Drug discovery is usually focused on identifying small molecules that bind to proteins. RNA, (carriers of the genetic instructions that make proteins in the first place) have been harder to target because it does not have the typical sites that bind to small molecules. By developing small molecules that bind to RNA, Arrakis aims to hit disease targets that had previously been considered “undruggable.”
The strategic collaboration and licensing agreement will focus on the discovery of RNA-targeted small molecule (rSM) drugs against a broad set of targets across all of Roche’s research and development areas.
Under the terms of the agreement, Arrakis will lead discovery and research activities for each target to a defined point, at which time Roche will have the right to exclusively pursue further preclinical and clinical development.
Arrakis may also receive preclinical, clinical, commercial and sales milestone payments and royalties for any resulting products. The aggregate potential value of future payments to Arrakis exceeds several billion dollars, subject to regulatory approvals and other conditions being met.

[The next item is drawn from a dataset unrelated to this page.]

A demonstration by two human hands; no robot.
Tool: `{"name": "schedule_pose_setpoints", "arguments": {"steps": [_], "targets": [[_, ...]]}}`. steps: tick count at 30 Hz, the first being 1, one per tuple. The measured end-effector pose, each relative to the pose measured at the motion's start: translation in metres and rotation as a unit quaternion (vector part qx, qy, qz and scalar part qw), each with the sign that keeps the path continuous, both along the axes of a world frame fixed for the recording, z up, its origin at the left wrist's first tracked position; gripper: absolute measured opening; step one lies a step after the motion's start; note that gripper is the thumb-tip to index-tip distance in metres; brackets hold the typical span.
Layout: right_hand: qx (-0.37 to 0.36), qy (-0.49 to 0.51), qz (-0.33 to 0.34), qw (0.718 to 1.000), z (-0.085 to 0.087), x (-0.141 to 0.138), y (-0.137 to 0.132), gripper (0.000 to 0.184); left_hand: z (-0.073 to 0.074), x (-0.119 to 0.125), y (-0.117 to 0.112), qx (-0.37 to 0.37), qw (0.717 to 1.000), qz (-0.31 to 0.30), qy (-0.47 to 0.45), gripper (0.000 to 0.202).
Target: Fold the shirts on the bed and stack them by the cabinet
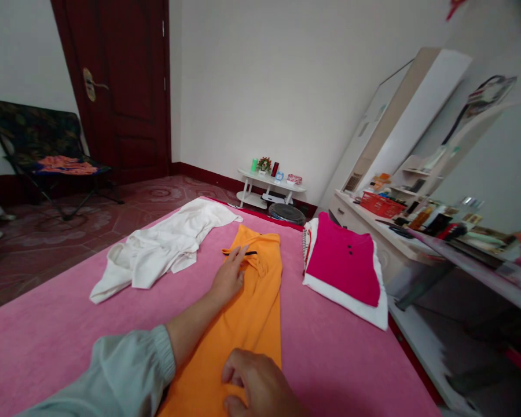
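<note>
An orange garment [247, 324] lies in a long narrow strip on the pink bed cover [330, 359], its lower end cut off by the frame. Near its far end is a bunched part with a thin dark strip. My left hand [229, 278] rests there, fingers stretched out over the bunched cloth. Closer to me, my right hand [263, 382] is over the garment's near part, with bent fingers and the thumb apart from them; no cloth shows gripped between them.
To the left lies a rumpled white garment [160, 246]. On the right sits a stack of folded clothes with a magenta top [342, 260] uppermost. Beyond the bed are a low white table [264, 180], a folding chair [47, 145] and a dresser [360, 217] crowded with bottles.
</note>
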State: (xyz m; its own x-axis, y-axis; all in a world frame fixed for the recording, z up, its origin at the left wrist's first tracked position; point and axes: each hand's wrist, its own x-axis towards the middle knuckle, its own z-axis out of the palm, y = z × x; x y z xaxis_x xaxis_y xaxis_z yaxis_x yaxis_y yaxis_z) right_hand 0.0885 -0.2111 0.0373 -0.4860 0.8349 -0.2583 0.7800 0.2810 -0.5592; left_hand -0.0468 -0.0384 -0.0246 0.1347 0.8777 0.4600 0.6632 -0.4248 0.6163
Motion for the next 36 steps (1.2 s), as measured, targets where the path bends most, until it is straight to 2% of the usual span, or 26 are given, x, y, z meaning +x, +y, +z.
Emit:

Johnson & Johnson’s Janssen Biotech announced a partnership with Fate Therapeutics to develop cell-based cancer immunotherapies derived from induced pluripotent stem cells (iPSCs). Janssen is making an upfront payment of US$ 50 million to Fate and also purchasing US$ 50 million of newly issued shares of the company. And Fate could receive US$ 1.8 billion in payments linked to achieving certain development and regulatory milestones. The announcement also mentioned up to another US$ 1.2 billion which is tied to achieving commercial milestones.
Gilead paid US$ 38 million as an upfront payment to Second Genome, a San Francisco based biotech, focused on microbiome science, to enter into a four-year collaboration to utilize Second Genome’s proprietary Microbiome Analytics Platform to identify biomarkers associated with clinical response in up to five of Gilead’s pipeline compounds in inflammation, fibrosis and other diseases. As part of the deal, Second Genome will also identify potential new targets and drug candidates for the treatment of inflammatory bowel disease (IBD).
In addition to the upfront payment, Second Genome can receive up to approximately US$ 300 million in success-based preclinical, clinical, regulatory and commercial milestones for each of five target discovery programs as well as low double-digit royalties for any approved products.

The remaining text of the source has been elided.